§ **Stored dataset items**

# # # #

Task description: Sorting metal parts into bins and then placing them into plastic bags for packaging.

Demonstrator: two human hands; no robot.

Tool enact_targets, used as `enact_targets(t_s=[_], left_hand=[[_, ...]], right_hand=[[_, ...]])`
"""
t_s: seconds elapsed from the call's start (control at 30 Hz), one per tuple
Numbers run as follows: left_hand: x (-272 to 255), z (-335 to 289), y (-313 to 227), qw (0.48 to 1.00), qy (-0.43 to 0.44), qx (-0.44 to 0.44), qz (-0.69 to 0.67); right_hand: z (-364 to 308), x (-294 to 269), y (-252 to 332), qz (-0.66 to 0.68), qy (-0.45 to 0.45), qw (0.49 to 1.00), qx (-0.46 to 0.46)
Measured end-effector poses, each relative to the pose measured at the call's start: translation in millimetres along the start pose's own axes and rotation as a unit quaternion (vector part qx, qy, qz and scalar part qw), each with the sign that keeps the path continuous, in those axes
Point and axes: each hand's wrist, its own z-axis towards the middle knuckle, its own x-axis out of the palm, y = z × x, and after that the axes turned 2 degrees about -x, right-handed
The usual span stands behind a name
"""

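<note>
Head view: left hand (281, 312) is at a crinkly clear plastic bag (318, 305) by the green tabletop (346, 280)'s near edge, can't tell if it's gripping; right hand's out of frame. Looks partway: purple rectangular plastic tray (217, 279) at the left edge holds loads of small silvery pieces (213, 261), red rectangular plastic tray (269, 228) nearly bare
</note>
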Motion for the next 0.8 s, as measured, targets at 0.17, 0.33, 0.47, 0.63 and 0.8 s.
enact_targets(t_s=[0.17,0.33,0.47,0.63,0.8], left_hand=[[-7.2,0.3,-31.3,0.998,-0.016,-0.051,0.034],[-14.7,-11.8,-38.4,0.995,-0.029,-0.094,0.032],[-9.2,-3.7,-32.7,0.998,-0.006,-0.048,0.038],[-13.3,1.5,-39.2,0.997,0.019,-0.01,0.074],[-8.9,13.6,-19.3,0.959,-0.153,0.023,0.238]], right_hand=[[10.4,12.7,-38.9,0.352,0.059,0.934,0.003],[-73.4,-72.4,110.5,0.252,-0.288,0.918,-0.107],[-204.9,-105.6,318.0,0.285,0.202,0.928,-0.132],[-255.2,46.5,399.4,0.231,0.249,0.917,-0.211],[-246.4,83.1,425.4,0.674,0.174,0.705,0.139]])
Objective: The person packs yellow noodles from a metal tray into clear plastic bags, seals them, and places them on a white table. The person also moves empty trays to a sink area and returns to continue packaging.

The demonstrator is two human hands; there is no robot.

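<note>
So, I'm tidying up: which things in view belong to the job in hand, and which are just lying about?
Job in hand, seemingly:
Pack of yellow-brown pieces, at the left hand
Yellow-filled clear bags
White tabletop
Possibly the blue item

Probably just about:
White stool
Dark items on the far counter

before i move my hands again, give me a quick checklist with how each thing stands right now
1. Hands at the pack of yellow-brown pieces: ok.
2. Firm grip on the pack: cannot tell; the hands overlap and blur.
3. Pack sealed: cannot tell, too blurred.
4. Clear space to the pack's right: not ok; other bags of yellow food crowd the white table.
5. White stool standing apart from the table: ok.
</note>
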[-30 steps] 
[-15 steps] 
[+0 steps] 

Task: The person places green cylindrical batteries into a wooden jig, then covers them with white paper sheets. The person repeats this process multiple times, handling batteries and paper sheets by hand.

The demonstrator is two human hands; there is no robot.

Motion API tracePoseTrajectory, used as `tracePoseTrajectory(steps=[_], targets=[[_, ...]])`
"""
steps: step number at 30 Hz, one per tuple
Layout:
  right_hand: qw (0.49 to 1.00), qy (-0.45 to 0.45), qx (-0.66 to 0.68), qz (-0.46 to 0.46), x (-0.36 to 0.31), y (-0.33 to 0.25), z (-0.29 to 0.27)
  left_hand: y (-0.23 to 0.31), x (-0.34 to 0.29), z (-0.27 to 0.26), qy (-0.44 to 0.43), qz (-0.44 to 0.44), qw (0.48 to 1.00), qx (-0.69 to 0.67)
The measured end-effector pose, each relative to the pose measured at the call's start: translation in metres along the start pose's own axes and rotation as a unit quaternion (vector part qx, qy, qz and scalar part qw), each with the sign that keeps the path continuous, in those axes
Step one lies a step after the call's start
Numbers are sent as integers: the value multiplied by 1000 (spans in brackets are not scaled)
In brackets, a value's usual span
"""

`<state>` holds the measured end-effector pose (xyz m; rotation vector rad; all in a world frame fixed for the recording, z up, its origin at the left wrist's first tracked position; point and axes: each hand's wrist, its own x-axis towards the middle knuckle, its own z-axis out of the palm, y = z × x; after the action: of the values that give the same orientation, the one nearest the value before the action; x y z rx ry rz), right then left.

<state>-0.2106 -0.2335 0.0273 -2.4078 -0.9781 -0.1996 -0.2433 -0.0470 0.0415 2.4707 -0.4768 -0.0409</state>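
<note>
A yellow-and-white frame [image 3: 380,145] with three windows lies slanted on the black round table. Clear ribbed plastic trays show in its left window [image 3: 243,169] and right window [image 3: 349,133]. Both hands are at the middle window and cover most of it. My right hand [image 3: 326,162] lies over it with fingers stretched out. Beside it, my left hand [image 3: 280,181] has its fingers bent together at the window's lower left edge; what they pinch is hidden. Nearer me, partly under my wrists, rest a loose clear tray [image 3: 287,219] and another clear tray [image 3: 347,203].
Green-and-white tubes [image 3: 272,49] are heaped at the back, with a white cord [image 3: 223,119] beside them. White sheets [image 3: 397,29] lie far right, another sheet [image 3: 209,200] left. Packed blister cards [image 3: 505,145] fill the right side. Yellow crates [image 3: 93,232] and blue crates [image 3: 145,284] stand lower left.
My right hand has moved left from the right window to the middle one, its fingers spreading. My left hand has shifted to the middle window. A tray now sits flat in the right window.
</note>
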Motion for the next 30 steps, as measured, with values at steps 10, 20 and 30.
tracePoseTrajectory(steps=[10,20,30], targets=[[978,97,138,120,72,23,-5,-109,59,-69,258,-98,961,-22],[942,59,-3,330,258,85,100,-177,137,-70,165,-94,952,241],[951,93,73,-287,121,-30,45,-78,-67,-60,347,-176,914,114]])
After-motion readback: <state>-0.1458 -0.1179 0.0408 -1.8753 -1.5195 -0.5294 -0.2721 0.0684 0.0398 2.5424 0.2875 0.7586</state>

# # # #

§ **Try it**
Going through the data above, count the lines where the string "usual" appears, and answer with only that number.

§ **Worked solution**
2